You do greatly influence your teen when it comes to safety, but peer pressure also plays a large part. Teens may want to do the right thing, but they don’t want to seem different or be embarrassed by not going with the flow. You can help by taking the blame – for the rules they have to follow to drive (or ride in) a car. Sometimes they need an excuse to get out of difficult situations, such as saying “no thanks” to a ride from a new teen driver. Let them use you as an “out” by complaining, “I can’t ride with you because you just got your license. My parents would ground me.” They’ll stay safe while saving face with friends.

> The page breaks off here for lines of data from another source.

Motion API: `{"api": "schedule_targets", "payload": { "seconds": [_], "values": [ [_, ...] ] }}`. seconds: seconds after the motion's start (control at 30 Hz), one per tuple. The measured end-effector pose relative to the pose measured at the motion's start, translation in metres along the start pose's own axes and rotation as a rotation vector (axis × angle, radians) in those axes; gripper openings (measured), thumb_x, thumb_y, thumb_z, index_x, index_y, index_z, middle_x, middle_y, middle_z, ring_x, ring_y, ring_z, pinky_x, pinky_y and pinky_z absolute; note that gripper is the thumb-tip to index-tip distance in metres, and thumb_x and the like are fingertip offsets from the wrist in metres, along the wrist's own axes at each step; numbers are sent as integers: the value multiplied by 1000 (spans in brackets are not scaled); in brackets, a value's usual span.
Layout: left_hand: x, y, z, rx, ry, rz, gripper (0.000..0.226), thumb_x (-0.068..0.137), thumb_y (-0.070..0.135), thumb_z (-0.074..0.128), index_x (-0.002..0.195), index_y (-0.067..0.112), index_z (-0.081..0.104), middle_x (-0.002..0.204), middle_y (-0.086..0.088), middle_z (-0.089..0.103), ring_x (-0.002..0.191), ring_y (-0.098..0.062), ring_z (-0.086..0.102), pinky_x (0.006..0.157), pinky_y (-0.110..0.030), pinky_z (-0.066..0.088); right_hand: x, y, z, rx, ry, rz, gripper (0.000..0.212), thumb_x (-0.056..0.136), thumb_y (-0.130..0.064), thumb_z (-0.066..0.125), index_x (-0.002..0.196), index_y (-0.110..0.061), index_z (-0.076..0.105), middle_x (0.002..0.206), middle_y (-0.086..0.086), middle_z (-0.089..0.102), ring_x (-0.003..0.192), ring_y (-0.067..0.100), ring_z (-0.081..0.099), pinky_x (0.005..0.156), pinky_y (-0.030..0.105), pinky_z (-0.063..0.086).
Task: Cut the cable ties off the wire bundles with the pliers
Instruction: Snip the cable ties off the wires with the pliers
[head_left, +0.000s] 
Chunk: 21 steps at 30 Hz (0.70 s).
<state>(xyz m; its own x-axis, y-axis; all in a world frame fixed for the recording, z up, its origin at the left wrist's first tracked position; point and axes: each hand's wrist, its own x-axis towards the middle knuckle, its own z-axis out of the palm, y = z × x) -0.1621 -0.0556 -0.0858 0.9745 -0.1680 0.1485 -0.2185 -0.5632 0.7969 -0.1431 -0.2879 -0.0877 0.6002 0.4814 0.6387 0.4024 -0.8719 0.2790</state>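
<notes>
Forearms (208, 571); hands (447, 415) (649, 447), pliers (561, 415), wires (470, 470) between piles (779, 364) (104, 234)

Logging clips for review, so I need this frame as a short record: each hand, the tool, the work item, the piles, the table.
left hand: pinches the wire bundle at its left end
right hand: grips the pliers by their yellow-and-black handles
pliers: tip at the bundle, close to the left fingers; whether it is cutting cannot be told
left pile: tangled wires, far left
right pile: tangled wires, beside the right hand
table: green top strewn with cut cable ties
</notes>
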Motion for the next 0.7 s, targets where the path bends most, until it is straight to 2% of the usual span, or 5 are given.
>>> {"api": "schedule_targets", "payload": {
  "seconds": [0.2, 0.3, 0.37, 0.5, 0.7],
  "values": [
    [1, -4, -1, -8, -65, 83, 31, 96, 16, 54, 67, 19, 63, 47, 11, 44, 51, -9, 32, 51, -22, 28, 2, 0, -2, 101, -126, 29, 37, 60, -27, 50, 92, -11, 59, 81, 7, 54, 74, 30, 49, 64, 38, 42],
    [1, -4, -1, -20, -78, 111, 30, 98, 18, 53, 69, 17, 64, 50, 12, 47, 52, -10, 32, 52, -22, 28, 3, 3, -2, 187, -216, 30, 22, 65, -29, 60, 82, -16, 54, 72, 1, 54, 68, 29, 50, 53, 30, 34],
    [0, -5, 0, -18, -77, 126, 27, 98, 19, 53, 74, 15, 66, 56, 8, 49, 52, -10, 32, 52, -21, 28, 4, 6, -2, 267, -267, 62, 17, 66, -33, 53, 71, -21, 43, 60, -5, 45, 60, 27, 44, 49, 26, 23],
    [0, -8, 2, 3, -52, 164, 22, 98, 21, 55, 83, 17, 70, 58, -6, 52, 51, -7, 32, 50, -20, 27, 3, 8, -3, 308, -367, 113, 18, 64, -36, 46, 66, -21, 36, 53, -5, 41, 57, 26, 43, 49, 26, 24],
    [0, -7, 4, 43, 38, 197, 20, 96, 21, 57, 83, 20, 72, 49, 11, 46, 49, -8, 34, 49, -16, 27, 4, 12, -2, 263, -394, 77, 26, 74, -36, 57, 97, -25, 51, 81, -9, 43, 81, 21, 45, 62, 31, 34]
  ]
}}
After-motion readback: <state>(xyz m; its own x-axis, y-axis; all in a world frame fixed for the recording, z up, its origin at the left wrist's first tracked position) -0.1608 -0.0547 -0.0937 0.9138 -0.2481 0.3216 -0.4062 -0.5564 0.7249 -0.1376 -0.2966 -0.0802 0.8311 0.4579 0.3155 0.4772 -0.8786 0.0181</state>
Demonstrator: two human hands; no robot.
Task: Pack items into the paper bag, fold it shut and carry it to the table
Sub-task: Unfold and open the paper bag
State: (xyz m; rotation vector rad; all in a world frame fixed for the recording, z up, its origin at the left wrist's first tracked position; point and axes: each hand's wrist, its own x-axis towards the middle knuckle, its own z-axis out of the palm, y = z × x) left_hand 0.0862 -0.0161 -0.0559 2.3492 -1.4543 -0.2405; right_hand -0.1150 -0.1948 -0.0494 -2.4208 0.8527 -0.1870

Another great way to help your teen get out of unsafe or uncomfortable situations is to create a “code word” or phrase that means “come pick me up.” The two of you agree on a code phrase like “I lost my backpack” or “I have a test next week.” Your teen will only say the phrase when necessary, such as when asked to get into a car with someone who has been drinking or when riding with someone who is speeding or texting. When you hear the word or phrase, pick your child up right away. Remember, the code word is in place for safety, not to criticize your teen’s judgment. If you overreact, your teen may not reach out to you again.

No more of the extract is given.